Jetzt kommt’s: Hätten wir die technische Möglichkeit, einen Antrieb zu bauen, der zum Beispiel eine Raumkapsel auf fast Lichtgeschwindigkeit beschleunigt, verginge die Zeit für den Piloten dieser Raumkapsel sehr, sehr, sehr viel langsamer als für uns, die wir währenddessen auf der Erde unserem Alltag nachgehen. Die Reise zur zweieinhalb Milliarden Lichtjahre entfernten Andromeda-Galaxie und zurück könnte dieser Pilot in, sagen wir einmal, rund 50 Jahren (aus seiner Sicht) absolvieren und wäre dann wieder zu Hause auf der Erde. Problem allerdings: Auf der Erde wären inzwischen an die fünf Millionen Jahre vergangen. Der Pilot wäre also aber auch schon sowas von aus der Zeit gefallen. Zumindest aus der Zeit derer, denen er, wieder zurück auf der Erde, begegnet.
Nutzloses Wissen, sagen Sie jetzt? Nun ja, nicht wirklich. Das Verständnis von Raum und Zeit ist die Grundvoraussetzung für die Beantwortung von Fragen wie: Woher kommen wir, wohin gehen wir, was ist der Sinn von allem, und so weiter. Was ist außerdem, wenn wir in 30, 50 oder 100 Jahren vielleicht wirklich Antriebe zur Verfügung haben, die uns auf – nehmen wir einmal an – halbe Lichtgeschwindigkeit beschleunigen können? Dann wären Zeitreisen in die Zukunft tatsächlich möglich. Aber nicht in die Vergangenheit. Niemand könnte also zurückkommen um zu erzählen, was er oder sie in der Zukunft gesehen hat, Pech gehabt.

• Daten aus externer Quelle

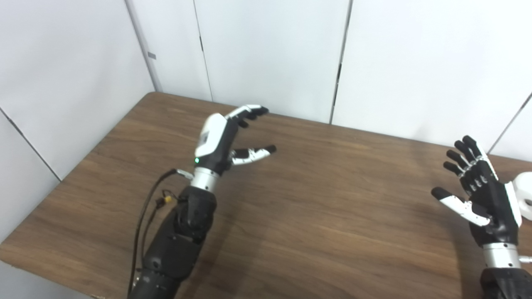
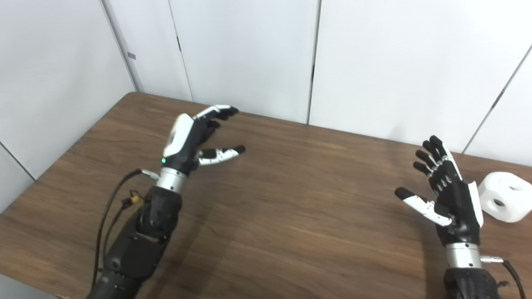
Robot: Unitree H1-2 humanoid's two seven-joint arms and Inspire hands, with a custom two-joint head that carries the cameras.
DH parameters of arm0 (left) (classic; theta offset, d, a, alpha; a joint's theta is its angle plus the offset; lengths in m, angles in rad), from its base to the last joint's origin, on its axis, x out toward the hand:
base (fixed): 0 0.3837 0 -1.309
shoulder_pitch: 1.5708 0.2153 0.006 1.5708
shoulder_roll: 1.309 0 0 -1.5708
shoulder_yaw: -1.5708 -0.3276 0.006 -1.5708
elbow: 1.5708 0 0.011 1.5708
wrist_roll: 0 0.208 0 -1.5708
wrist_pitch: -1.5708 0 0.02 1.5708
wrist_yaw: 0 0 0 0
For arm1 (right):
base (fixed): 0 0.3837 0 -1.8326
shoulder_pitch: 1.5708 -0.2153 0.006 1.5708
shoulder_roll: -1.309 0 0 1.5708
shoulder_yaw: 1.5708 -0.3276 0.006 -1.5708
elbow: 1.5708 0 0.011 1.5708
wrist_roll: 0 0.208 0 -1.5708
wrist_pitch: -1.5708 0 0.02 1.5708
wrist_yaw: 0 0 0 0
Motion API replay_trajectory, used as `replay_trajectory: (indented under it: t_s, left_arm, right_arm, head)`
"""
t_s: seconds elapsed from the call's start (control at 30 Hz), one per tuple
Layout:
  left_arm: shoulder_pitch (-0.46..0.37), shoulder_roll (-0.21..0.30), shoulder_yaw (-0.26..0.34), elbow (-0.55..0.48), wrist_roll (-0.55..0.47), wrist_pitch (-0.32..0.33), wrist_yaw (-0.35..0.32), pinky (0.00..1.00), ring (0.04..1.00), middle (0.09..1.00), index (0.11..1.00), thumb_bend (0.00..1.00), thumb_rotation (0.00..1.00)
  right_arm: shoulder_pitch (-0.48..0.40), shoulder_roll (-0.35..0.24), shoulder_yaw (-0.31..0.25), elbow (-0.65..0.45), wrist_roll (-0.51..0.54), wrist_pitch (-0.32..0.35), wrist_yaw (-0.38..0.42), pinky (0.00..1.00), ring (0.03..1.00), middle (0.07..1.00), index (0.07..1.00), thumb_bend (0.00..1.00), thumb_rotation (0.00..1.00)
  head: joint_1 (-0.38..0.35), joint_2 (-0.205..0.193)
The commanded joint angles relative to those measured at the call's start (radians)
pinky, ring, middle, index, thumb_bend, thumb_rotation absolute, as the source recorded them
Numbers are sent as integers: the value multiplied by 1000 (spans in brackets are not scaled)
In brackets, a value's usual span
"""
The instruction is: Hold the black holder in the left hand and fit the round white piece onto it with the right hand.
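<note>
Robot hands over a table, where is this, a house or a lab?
Probably a lab or test room: a bare brown wooden table boxed in by plain white wall panels, with only a rounded white plastic block with holes on it.

Brown wooden table (image 2: 299,216), white panelled walls (image 2: 374,62) behind it
</note>
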Motion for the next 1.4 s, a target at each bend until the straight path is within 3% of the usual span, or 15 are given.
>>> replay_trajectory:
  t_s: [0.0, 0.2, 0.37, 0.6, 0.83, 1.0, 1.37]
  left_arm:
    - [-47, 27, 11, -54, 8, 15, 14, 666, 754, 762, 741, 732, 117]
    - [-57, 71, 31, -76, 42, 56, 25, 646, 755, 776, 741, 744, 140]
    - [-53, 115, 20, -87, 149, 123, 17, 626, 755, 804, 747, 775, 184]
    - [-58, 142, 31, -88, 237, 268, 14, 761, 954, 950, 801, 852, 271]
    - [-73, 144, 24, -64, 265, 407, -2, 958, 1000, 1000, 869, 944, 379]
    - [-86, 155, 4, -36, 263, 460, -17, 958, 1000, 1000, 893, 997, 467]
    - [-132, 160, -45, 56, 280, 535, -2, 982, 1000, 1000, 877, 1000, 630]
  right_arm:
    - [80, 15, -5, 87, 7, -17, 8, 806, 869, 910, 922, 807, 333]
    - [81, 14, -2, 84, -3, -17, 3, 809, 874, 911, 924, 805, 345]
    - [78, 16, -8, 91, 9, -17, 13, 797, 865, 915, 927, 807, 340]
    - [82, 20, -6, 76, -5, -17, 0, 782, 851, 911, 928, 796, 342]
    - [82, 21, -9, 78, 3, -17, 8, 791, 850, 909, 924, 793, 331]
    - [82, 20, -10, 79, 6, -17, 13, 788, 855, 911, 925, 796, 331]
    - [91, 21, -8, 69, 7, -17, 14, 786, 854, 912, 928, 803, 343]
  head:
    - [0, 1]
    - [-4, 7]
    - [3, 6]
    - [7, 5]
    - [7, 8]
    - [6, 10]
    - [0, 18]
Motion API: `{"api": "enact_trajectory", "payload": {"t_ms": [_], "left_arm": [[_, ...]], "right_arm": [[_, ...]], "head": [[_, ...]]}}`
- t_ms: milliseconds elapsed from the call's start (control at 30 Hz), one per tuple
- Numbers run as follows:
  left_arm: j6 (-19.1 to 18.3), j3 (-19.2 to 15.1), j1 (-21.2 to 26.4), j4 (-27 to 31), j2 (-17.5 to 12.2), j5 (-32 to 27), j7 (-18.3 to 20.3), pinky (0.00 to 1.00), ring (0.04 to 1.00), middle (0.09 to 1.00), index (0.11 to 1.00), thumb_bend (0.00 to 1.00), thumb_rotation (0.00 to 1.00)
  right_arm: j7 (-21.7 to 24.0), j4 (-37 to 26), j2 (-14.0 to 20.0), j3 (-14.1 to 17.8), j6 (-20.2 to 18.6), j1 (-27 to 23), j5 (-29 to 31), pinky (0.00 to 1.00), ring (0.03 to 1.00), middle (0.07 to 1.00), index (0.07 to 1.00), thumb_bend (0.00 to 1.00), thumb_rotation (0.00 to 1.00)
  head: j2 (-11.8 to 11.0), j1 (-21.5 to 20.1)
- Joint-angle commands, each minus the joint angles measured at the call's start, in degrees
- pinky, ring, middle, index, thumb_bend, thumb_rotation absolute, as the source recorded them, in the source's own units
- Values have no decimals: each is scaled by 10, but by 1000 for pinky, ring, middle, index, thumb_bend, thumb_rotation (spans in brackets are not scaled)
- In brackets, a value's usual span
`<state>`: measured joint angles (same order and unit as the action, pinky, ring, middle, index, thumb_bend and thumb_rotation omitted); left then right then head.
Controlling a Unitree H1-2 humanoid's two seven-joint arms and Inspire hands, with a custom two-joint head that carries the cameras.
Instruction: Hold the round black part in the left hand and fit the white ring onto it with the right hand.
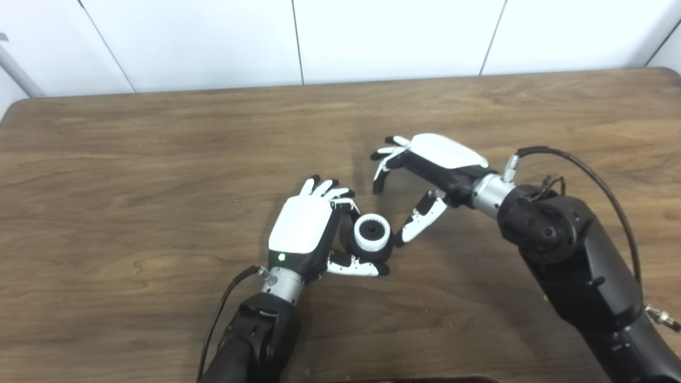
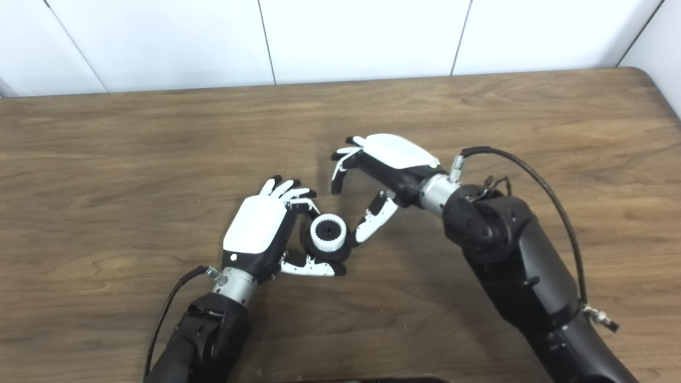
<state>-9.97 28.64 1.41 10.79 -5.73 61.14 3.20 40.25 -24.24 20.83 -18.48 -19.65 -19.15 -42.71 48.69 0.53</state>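
My left hand [image 1: 314, 234] is shut on the round black part [image 1: 371, 250], held just above the wooden table [image 1: 159, 159]. The white ring [image 1: 372, 232] sits on the black part, its toothed inner edge facing up; it also shows in the right eye view [image 2: 328, 232]. My right hand [image 1: 425, 170] is open and empty, just right of and behind the part. Its thumb tip lies close to the part's right side; whether they touch I cannot tell. Its fingers curl down apart from the ring.
The table's far edge meets a white panelled wall [image 1: 340, 37]. A dark cable [image 1: 585, 170] loops off my right wrist. A dark strip shows at the bottom edge of the picture.
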Motion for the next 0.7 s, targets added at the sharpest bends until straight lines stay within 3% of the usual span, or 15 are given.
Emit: {"api": "enact_trajectory", "payload": {"t_ms": [0, 433, 667], "left_arm": [[6, 2, 2, -6, -5, 2, 8, 987, 908, 810, 484, 521, 53], [8, -8, -3, 1, -17, -9, 10, 997, 907, 810, 487, 519, 56], [16, -12, -1, 3, -28, -4, 11, 981, 900, 810, 497, 519, 73]], "right_arm": [[-15, -26, 7, 14, 5, -20, 5, 935, 987, 888, 596, 1000, 194], [-16, -46, 21, 60, -14, -7, 9, 902, 976, 876, 617, 1000, 180], [-21, -43, 19, 60, -16, -3, 4, 893, 970, 873, 618, 1000, 177]], "head": [[0, -1], [-3, -5], [-5, -6]]}}
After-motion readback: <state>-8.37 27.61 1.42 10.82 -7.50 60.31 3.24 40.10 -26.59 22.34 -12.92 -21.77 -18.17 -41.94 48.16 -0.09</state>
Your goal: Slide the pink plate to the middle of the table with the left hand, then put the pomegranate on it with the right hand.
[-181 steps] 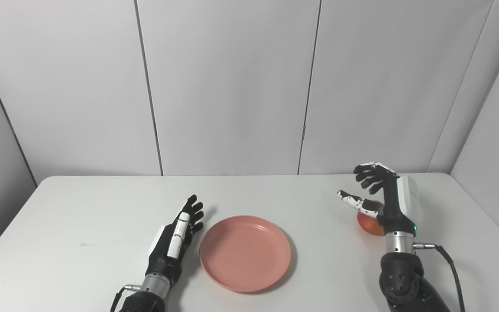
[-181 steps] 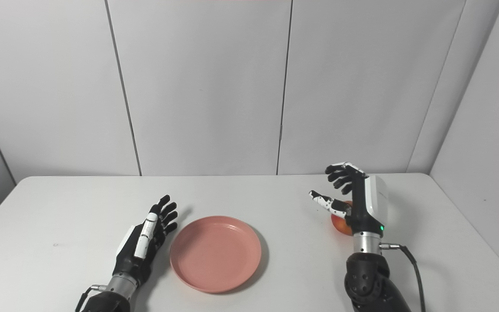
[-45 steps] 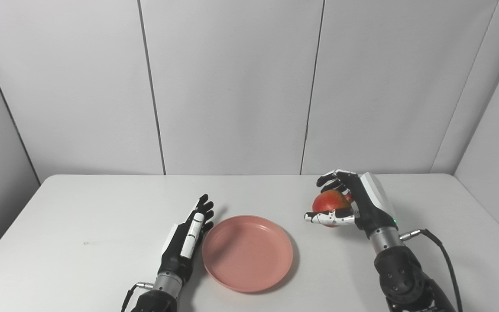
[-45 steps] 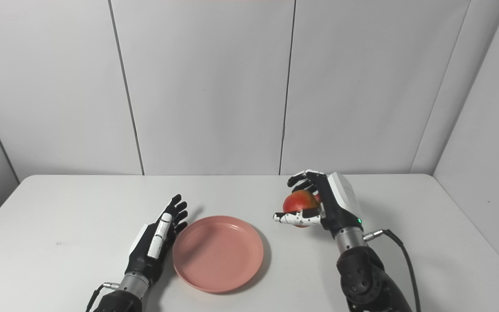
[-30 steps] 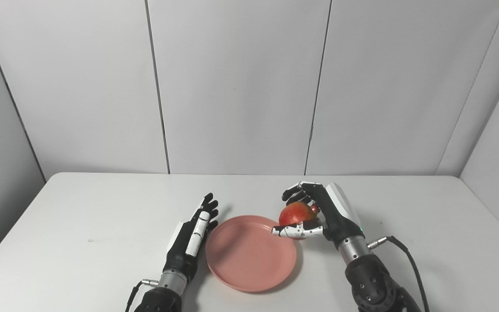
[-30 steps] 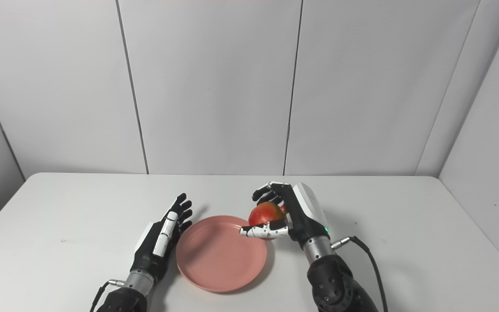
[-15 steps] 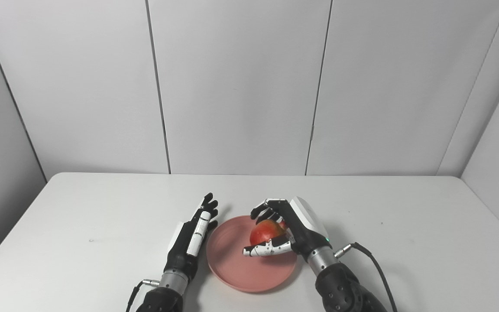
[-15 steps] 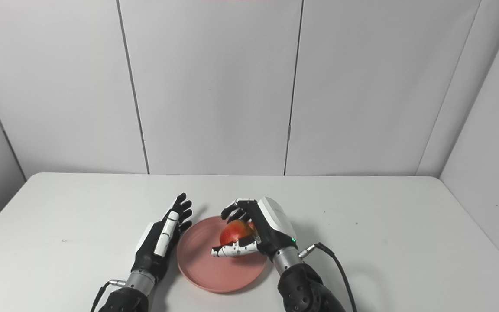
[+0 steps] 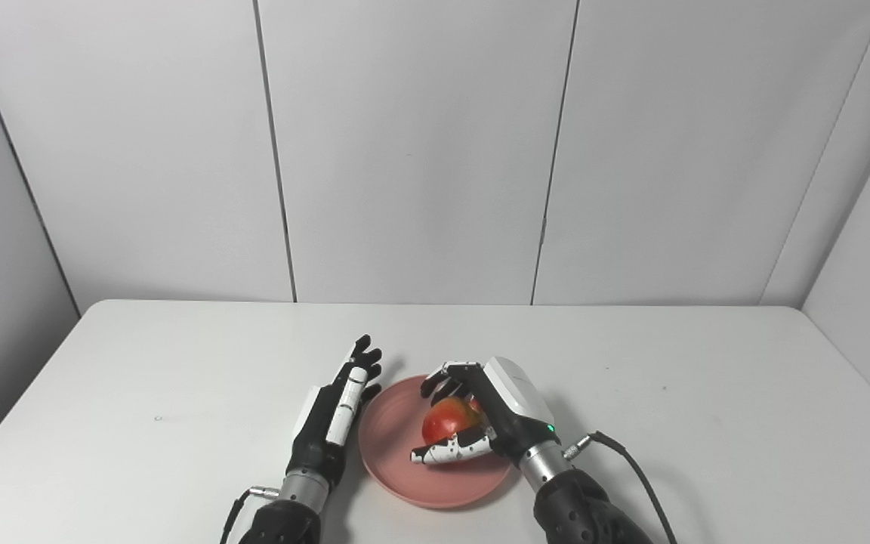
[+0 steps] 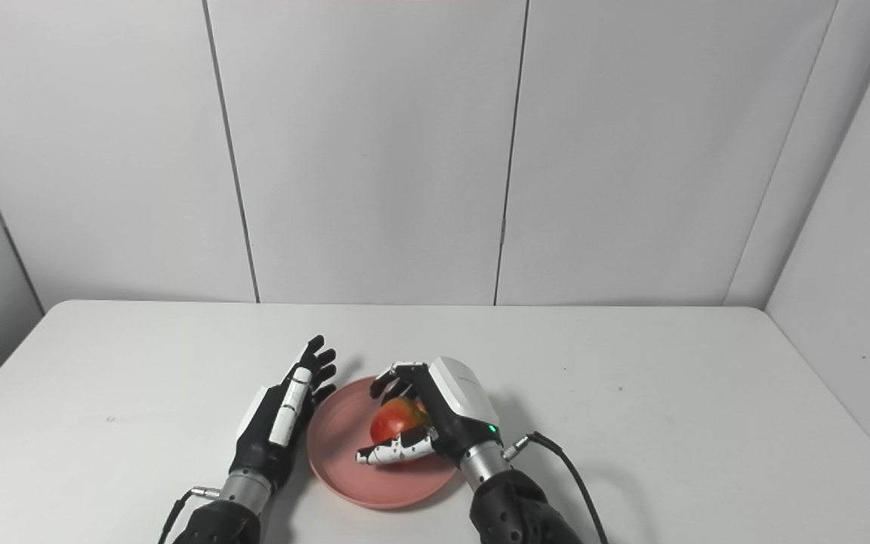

Einsteins Relativitätstheorien lassen übrigens noch mehr erstaunliche Schlussfolgerungen zu, zum Beispiel diese: Ihr Hintern – ja, genau: IHR Hintern – befindet sich, wie meiner auch, ein klein wenig näher am Erdmittelpunkt als Ihr Kopf, ist also einer geringfügig größeren Schwerkraft ausgesetzt. Wir haben, wenn Sie weiter oben noch einmal nachlesen, gelernt: Gravitation krümmt die Raumzeit – weil die daher umso stärker gekrümmt ist, je näher sich etwas dem Erdmittelpunkt befindet, bedeutet das: Für Ihren Hintern vergeht die Zeit tatsächlich um einen kleinen, kleinen, kleinen Tick langsamer als für Ihr Gehirn. Anders gesagt: Ihr Kopf befindet sich permanent in der Zukunft Ihres Allerwertesten. Das Wörtchen “vorausdenken” bekommt damit eine ganz neue Bedeutung.
Sie sagen jetzt, so ein Blödsinn, das glauben Sie nicht? Rufen Sie doch einfach Ihren Physik-Professor von damals in der Schule an, er wird’s Ihnen bestätigen. Außer, er ist völlig aus der Zeit gefallen. +++
P.S. Nur der Vollständigkeit halber noch einmal nutzloses Wissen (allerdings selbstverständlicher Bestandteil guten Physik-Unterrichts an Gymnasien) – Einstein und der Nobelpreis: Die Feldgleichungen seiner beiden bahnbrechenden Relativitätstheorien waren den Herren im schwedischen Nobelpreiskomitee vor über hundert Jahren zu schräg, also bekam Einstein den Physik-Nobelpreis dafür: nicht. Zum Ausgleich jedoch ein paar Jahre später für seine Abhandlung darüber, dass Energie nicht nur quantisiert abgegeben, sondern auch quantisiert aufgenommen wird und man dadurch mit Lichtteilchen Elektronen aus Metall-Atomen herausschießen kann – die Grundlage für das Funktionieren unserer heutigen Photovoltaik.